- What is required
Where does the string "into" appear? Copy every line of the entries below that holds it.

- Records shown
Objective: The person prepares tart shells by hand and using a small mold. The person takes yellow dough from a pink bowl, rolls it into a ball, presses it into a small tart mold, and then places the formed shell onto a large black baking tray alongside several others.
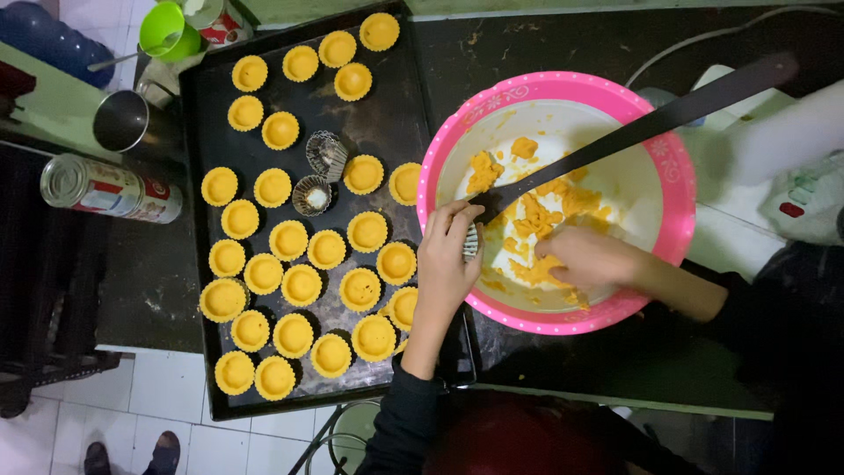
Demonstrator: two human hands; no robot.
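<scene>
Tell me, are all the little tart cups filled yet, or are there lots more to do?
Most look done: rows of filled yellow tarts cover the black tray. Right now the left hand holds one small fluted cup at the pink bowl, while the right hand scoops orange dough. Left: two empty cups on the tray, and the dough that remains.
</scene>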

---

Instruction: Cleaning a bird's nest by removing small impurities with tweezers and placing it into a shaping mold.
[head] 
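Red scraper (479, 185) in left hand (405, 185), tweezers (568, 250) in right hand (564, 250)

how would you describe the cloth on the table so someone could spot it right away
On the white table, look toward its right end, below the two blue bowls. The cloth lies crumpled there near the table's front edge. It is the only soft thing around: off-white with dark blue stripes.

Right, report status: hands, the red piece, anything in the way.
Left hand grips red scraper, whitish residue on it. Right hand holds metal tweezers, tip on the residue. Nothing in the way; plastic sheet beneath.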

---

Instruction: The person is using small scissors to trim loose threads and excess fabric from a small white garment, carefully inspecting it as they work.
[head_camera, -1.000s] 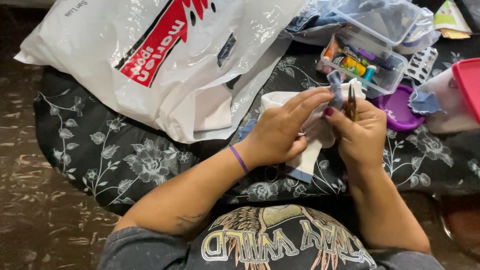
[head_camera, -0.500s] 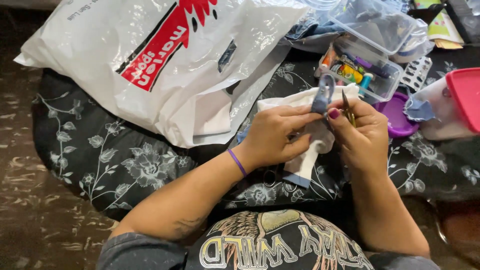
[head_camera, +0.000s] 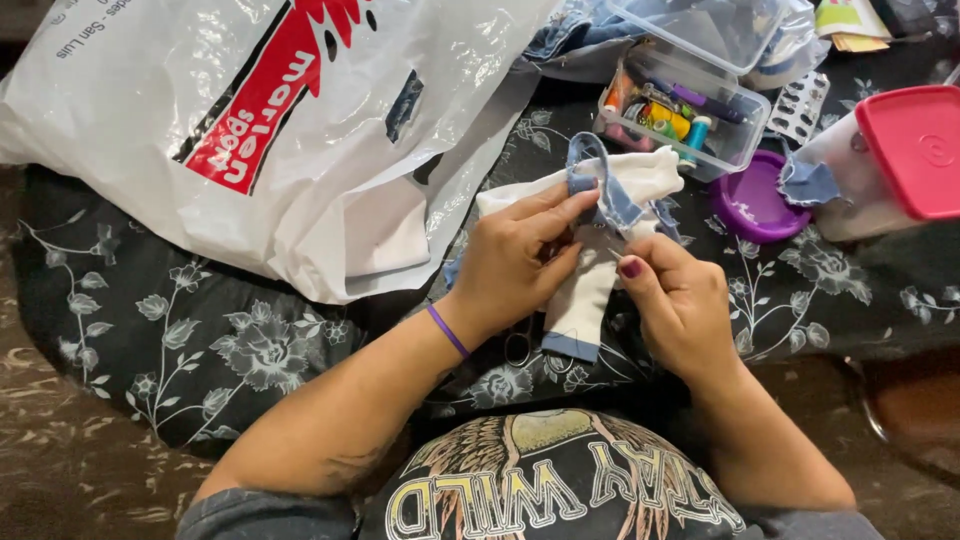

- Solution to this task
Objective: The person prepares tart shells by hand and using a small mold. The person takes yellow dough from a pink bowl, rolls it into a ball, presses it into a small tart mold, and then places the formed shell onto a large black baking tray alongside several others.
Instruction: Cleaning a bird's nest by removing small impurities with tweezers and placing it into a shaping mold.

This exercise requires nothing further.